- _Task item_: Beneath this line is the data. Output exactly the lines from the line with "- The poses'" to the line with "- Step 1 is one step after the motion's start", both ends included, and nothing more.

- _Collection entries_:
####################
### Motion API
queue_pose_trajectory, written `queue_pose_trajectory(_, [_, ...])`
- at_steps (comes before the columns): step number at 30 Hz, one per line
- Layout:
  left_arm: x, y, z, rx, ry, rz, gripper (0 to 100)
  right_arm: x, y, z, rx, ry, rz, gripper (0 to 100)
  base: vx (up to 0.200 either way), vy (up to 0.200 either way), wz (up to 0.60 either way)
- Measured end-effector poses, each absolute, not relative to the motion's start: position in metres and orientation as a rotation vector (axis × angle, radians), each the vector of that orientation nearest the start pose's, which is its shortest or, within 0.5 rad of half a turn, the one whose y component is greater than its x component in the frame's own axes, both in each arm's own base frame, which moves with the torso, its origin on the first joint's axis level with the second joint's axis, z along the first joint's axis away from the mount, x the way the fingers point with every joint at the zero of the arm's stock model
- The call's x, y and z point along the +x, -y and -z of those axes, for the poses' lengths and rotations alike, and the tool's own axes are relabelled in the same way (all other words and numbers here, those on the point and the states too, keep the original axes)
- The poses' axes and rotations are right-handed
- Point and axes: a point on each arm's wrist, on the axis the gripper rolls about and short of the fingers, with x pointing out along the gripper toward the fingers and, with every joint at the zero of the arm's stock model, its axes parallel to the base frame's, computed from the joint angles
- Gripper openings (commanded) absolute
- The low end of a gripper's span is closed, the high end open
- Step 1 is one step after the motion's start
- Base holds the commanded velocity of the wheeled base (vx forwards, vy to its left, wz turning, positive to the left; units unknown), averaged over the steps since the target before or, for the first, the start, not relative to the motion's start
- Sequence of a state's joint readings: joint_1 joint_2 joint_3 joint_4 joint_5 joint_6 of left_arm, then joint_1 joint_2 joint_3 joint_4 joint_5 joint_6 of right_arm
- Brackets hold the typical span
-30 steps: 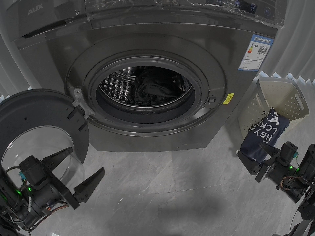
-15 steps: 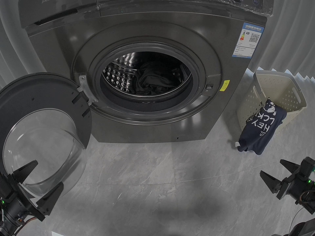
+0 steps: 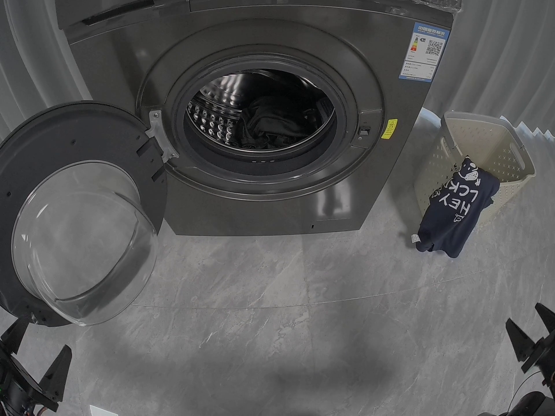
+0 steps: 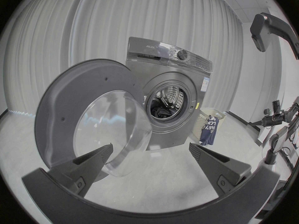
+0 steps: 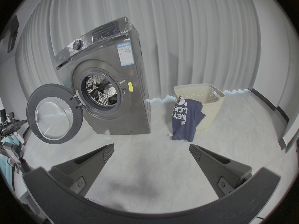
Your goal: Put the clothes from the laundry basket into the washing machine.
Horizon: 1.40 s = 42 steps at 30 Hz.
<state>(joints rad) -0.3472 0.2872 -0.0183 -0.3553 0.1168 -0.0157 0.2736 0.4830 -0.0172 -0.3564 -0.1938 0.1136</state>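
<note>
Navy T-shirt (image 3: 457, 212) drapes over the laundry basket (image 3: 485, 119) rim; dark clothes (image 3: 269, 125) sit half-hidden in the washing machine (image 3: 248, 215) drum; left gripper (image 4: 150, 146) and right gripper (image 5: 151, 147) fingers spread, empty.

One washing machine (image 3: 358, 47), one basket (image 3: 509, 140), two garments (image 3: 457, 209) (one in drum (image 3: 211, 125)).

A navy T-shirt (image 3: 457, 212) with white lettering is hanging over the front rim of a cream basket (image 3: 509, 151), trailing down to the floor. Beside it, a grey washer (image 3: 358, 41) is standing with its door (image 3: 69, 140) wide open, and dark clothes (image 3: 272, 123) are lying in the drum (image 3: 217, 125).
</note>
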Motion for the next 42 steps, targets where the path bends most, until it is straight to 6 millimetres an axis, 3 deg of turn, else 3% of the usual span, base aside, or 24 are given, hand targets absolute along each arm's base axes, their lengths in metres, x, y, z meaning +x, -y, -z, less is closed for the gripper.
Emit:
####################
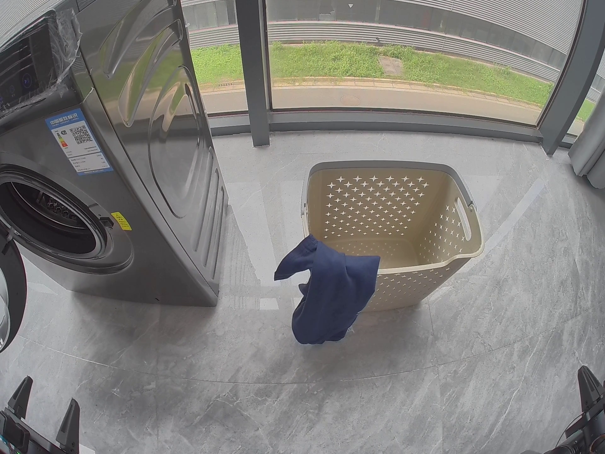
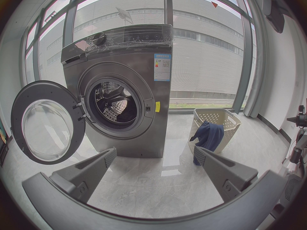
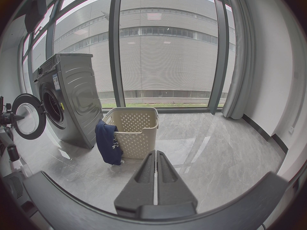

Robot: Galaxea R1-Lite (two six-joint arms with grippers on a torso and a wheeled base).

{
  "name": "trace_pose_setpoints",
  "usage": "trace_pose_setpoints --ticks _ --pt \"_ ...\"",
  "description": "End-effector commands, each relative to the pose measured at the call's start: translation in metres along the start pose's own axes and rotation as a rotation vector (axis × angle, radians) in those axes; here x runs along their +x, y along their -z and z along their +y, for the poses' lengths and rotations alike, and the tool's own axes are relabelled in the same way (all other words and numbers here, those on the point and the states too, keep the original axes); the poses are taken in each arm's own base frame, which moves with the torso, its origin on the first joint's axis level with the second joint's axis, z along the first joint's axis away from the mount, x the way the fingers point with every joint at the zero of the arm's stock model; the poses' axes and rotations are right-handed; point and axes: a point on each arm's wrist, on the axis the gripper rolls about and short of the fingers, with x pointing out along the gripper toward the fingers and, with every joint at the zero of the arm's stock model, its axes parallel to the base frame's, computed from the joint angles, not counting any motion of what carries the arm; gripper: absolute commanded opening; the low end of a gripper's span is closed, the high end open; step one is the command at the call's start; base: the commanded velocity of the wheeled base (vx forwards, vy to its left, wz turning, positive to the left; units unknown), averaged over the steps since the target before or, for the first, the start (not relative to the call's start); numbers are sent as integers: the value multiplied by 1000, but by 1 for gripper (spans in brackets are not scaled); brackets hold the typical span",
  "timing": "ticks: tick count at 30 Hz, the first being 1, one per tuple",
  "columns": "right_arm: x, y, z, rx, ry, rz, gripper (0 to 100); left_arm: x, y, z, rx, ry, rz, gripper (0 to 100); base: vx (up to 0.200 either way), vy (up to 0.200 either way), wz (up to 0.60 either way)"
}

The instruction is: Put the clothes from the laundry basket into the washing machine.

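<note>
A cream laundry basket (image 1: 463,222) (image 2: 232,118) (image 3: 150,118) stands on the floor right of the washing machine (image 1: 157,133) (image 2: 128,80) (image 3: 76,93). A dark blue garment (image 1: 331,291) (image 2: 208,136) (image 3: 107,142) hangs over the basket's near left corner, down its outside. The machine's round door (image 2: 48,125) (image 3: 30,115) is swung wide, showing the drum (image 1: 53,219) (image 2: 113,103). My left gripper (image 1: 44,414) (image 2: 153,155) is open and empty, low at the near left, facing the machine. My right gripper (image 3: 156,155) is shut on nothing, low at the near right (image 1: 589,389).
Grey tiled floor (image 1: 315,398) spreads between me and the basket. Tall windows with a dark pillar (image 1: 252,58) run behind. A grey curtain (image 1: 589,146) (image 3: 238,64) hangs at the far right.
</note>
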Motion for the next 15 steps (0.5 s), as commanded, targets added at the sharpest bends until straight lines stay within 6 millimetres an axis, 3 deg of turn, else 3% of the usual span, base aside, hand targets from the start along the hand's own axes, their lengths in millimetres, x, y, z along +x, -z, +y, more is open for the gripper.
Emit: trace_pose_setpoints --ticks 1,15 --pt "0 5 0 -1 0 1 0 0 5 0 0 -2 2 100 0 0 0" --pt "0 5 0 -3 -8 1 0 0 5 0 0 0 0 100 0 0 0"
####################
- _Output for this task_:
- The poses' axes and rotations are right-handed
- Point and axes: a point on each arm's wrist, on the axis the gripper rolls about and short of the fingers, with x pointing out along the gripper toward the fingers and, with every joint at the zero of the arm's stock model, its axes parallel to the base frame's, computed from the joint angles
- Gripper openings (commanded) absolute
- The low end of a gripper's span is closed, the high end open
- Step 1 is one step after the motion's start

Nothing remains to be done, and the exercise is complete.